## Directions
Check every line of the data for the word "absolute", and copy those that have it.

[Task input — start]

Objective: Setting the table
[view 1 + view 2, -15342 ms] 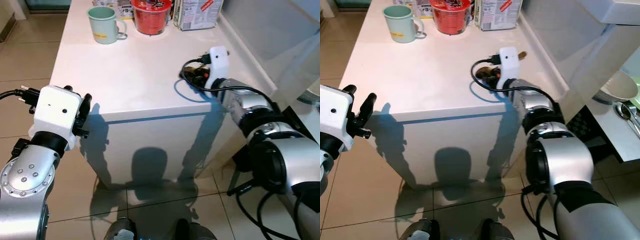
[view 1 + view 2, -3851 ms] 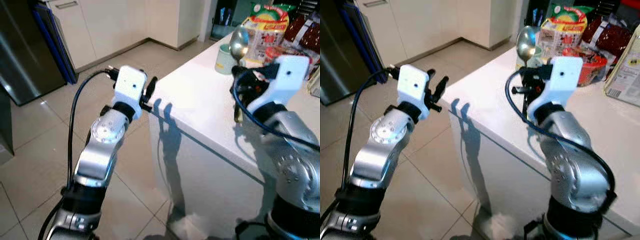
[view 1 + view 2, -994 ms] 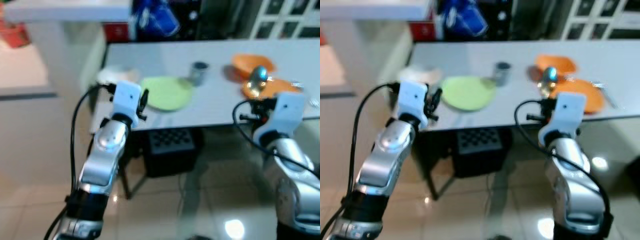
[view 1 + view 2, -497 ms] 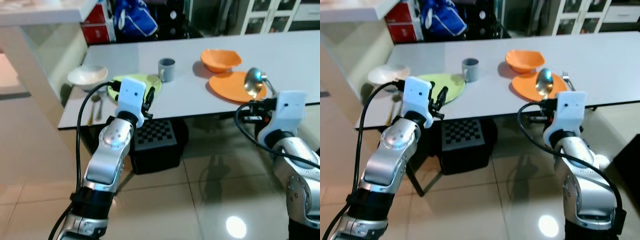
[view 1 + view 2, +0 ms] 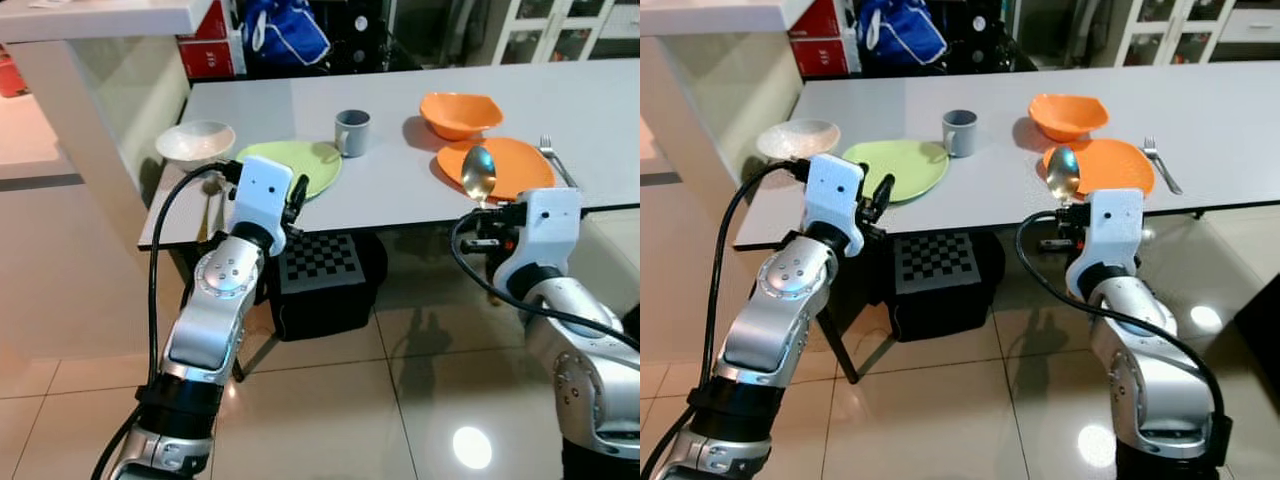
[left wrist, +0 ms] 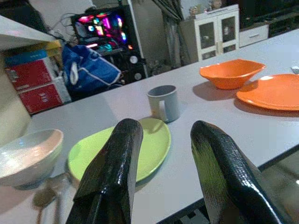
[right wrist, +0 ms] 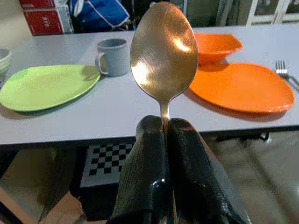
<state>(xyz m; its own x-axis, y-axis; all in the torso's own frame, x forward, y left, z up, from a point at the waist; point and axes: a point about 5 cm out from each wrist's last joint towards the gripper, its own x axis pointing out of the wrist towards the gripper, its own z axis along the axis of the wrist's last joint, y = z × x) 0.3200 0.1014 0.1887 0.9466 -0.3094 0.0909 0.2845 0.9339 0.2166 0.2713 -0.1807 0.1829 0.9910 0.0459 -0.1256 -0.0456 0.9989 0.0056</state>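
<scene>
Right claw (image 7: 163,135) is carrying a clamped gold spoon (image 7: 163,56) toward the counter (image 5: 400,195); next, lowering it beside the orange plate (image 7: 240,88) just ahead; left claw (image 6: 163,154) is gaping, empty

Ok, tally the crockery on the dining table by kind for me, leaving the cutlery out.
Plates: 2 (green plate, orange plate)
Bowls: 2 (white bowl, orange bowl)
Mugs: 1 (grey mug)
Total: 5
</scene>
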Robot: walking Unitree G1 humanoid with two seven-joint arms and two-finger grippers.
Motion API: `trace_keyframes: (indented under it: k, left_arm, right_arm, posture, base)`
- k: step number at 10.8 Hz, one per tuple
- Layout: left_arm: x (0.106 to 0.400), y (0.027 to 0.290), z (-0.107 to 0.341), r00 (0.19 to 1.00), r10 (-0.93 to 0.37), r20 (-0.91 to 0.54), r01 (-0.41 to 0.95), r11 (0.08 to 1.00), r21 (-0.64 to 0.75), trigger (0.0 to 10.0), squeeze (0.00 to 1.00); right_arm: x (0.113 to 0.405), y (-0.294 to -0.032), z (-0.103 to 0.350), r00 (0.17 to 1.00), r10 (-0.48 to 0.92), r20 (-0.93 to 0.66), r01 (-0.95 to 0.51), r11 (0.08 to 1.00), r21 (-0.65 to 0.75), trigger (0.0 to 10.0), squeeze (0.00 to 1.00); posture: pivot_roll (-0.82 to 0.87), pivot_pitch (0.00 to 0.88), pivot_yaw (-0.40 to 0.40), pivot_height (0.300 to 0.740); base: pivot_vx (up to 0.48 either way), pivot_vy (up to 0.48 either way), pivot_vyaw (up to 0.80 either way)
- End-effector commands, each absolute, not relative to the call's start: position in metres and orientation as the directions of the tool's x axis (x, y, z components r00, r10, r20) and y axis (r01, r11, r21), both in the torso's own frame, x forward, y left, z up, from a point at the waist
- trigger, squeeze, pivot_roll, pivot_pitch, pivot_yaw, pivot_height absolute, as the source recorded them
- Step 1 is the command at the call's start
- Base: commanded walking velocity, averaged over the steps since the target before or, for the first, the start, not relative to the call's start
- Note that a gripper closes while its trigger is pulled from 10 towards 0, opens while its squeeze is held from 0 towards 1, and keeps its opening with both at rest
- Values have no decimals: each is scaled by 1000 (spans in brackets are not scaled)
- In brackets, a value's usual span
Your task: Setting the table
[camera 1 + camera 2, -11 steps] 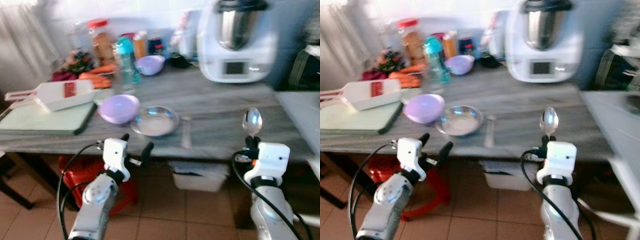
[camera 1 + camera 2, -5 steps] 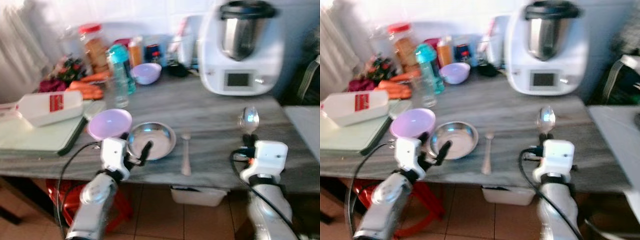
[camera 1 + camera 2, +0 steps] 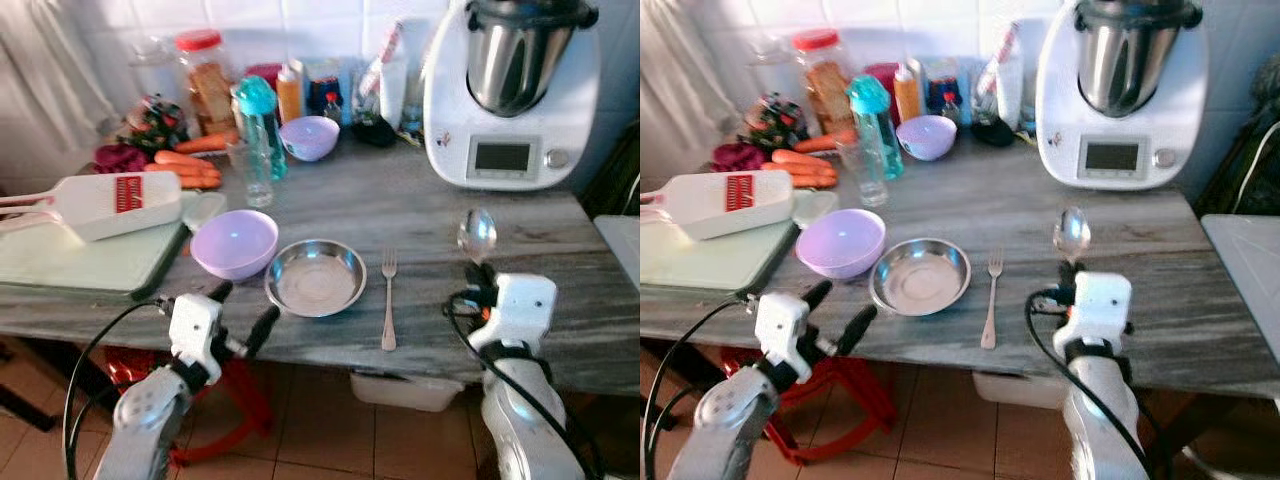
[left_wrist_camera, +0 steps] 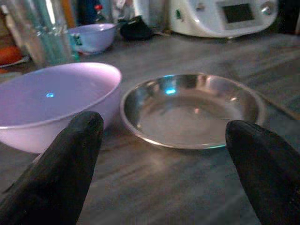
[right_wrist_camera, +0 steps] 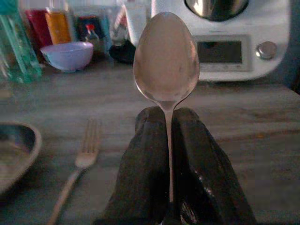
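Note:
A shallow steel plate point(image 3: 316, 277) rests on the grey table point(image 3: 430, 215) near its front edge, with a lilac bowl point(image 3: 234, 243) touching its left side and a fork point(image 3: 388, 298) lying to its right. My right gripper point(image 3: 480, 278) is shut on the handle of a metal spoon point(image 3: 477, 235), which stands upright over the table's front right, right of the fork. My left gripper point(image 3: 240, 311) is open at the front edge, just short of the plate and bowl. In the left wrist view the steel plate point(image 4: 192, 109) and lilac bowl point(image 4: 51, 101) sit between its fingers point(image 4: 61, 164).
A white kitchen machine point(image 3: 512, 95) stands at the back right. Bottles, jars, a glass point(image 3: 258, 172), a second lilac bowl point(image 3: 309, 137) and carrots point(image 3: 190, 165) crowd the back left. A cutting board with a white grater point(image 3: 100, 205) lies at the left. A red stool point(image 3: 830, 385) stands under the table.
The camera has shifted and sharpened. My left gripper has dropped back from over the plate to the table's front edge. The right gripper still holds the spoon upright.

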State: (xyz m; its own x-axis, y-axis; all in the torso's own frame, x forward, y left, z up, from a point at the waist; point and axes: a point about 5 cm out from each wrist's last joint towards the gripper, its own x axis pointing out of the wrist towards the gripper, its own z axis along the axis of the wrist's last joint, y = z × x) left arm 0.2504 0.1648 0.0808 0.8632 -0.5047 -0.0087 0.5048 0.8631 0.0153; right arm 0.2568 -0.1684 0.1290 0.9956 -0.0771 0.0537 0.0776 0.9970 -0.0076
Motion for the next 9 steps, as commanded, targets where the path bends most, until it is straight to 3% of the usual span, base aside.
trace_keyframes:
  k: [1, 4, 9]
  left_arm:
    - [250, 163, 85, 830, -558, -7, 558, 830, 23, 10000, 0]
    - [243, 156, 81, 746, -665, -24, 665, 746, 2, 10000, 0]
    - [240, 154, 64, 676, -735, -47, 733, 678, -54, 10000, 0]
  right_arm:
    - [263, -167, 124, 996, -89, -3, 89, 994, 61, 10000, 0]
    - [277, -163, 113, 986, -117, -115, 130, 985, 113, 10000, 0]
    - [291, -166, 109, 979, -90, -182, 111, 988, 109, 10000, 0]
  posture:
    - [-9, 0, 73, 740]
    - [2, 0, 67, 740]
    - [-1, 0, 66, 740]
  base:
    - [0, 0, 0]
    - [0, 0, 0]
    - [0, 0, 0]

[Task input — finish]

## Result
- End-effector commands, each absolute, not relative to the call's start: position in metres and orientation as the directions of the tool's x axis (x, y, z components r00, r10, r20) and y axis (r01, r11, r21), both in the torso's own frame, x forward, y left, z up, from a point at the waist
- trigger, squeeze, pivot_roll, pivot_pitch, pivot_yaw, pivot_height absolute, as the source recorded them

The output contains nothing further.